Action item — For each line in the data below, write an exact copy.

###

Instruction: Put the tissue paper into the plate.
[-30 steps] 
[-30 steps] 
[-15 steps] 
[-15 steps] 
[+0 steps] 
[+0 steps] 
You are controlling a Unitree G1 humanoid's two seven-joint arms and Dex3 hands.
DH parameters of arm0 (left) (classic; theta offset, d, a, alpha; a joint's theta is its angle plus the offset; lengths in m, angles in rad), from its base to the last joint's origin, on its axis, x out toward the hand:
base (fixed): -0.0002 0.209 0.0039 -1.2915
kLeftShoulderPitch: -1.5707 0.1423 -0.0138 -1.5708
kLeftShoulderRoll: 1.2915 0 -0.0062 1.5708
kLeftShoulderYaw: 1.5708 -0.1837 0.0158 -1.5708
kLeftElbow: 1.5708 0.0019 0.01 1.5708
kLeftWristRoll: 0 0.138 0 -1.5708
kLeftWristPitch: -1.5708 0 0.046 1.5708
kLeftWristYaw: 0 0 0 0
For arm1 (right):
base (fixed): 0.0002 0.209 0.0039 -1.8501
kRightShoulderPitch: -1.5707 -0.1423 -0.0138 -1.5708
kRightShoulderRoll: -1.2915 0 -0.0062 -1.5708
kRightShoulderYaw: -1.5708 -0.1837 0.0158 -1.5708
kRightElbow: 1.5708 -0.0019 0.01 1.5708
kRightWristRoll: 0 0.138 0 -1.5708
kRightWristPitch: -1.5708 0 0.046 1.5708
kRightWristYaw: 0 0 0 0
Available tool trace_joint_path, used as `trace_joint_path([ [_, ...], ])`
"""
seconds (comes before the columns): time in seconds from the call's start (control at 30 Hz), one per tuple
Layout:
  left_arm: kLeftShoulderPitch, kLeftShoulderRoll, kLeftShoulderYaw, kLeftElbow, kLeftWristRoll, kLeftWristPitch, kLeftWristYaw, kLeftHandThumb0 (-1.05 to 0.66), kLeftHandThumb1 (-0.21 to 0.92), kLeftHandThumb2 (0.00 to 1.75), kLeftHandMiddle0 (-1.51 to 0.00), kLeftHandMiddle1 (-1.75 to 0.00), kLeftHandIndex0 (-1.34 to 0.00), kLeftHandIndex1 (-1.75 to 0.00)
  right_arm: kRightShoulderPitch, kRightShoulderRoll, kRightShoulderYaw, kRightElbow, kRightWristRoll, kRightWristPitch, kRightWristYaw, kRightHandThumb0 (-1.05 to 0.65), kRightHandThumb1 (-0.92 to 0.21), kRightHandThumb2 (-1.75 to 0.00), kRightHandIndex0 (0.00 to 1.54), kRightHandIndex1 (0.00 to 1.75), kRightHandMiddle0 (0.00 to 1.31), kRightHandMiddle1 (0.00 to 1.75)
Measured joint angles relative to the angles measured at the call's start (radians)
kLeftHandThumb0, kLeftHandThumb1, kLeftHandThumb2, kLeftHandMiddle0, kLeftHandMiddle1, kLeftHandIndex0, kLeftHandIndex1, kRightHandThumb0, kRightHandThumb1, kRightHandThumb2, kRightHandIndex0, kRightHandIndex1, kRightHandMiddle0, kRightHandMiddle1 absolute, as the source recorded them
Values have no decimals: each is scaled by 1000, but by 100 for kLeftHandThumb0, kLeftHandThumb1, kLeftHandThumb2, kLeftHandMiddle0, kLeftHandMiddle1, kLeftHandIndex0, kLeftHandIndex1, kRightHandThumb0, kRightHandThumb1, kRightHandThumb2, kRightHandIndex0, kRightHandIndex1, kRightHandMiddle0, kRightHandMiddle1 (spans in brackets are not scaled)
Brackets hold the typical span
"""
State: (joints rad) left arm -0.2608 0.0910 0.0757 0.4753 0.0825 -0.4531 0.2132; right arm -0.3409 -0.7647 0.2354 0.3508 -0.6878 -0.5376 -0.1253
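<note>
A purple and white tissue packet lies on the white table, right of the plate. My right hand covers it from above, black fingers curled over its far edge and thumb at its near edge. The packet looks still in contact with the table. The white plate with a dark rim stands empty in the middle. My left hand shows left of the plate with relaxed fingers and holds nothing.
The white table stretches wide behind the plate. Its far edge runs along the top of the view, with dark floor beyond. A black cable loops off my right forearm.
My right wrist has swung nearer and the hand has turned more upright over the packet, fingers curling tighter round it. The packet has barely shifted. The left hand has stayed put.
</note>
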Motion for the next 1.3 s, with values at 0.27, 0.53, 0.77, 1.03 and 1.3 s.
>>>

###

Solved problem —
Instruction: Put the tissue paper into the plate.
[-30 steps] 
[-30 steps] 
[-15 steps] 
[-15 steps] 
[+0 steps] 
[+0 steps] 
You are controlling a Unitree G1 humanoid's two seven-joint arms and Dex3 hands.
DH parameters of arm0 (left) (classic; theta offset, d, a, alpha; a joint's theta is its angle plus the offset; lengths in m, angles in rad), from its base to the last joint's origin, on its axis, x out toward the hand:
base (fixed): -0.0002 0.209 0.0039 -1.2915
kLeftShoulderPitch: -1.5707 0.1423 -0.0138 -1.5708
kLeftShoulderRoll: 1.2915 0 -0.0062 1.5708
kLeftShoulderYaw: 1.5708 -0.1837 0.0158 -1.5708
kLeftElbow: 1.5708 0.0019 0.01 1.5708
kLeftWristRoll: 0 0.138 0 -1.5708
kLeftWristPitch: -1.5708 0 0.046 1.5708
kLeftWristYaw: 0 0 0 0
For arm1 (right):
base (fixed): 0.0002 0.209 0.0039 -1.8501
kRightShoulderPitch: -1.5707 -0.1423 -0.0138 -1.5708
kRightShoulderRoll: -1.2915 0 -0.0062 -1.5708
kRightShoulderYaw: -1.5708 -0.1837 0.0158 -1.5708
kRightElbow: 1.5708 -0.0019 0.01 1.5708
kRightWristRoll: 0 0.138 0 -1.5708
kRightWristPitch: -1.5708 0 0.046 1.5708
kRightWristYaw: 0 0 0 0
Available tool trace_joint_path, used as `trace_joint_path([ [_, ...], ])`
"""
seconds (comes before the columns): time in seconds from the call's start (control at 30 Hz), one per tuple
Layout:
  left_arm: kLeftShoulderPitch, kLeftShoulderRoll, kLeftShoulderYaw, kLeftElbow, kLeftWristRoll, kLeftWristPitch, kLeftWristYaw, kLeftHandThumb0 (-1.05 to 0.66), kLeftHandThumb1 (-0.21 to 0.92), kLeftHandThumb2 (0.00 to 1.75), kLeftHandMiddle0 (-1.51 to 0.00), kLeftHandMiddle1 (-1.75 to 0.00), kLeftHandIndex0 (-1.34 to 0.00), kLeftHandIndex1 (-1.75 to 0.00)
  right_arm: kRightShoulderPitch, kRightShoulderRoll, kRightShoulderYaw, kRightElbow, kRightWristRoll, kRightWristPitch, kRightWristYaw, kRightHandThumb0 (-1.05 to 0.65), kRightHandThumb1 (-0.92 to 0.21), kRightHandThumb2 (-1.75 to 0.00), kRightHandIndex0 (0.00 to 1.54), kRightHandIndex1 (0.00 to 1.75), kRightHandMiddle0 (0.00 to 1.31), kRightHandMiddle1 (0.00 to 1.75)
Measured joint angles relative to the angles measured at the call's start (radians)
kLeftHandThumb0, kLeftHandThumb1, kLeftHandThumb2, kLeftHandMiddle0, kLeftHandMiddle1, kLeftHandIndex0, kLeftHandIndex1, kRightHandThumb0, kRightHandThumb1, kRightHandThumb2, kRightHandIndex0, kRightHandIndex1, kRightHandMiddle0, kRightHandMiddle1 absolute, as the source recorded them
Values have no decimals: each is scaled by 1000, but by 100 for kLeftHandThumb0, kLeftHandThumb1, kLeftHandThumb2, kLeftHandMiddle0, kLeftHandMiddle1, kLeftHandIndex0, kLeftHandIndex1, kRightHandThumb0, kRightHandThumb1, kRightHandThumb2, kRightHandIndex0, kRightHandIndex1, kRightHandMiddle0, kRightHandMiddle1 (spans in brackets are not scaled)
Brackets hold the typical span
"""
State: (joints rad) left arm -0.2608 0.0910 0.0757 0.4753 0.0825 -0.4531 0.2132; right arm -0.3409 -0.7647 0.2354 0.3508 -0.6878 -0.5376 -0.1253
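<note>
A purple and white tissue packet lies on the white table, right of the plate. My right hand covers it from above, black fingers curled over its far edge and thumb at its near edge. The packet looks still in contact with the table. The white plate with a dark rim stands empty in the middle. My left hand shows left of the plate with relaxed fingers and holds nothing.
The white table stretches wide behind the plate. Its far edge runs along the top of the view, with dark floor beyond. A black cable loops off my right forearm.
My right wrist has swung nearer and the hand has turned more upright over the packet, fingers curling tighter round it. The packet has barely shifted. The left hand has stayed put.
</note>
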Motion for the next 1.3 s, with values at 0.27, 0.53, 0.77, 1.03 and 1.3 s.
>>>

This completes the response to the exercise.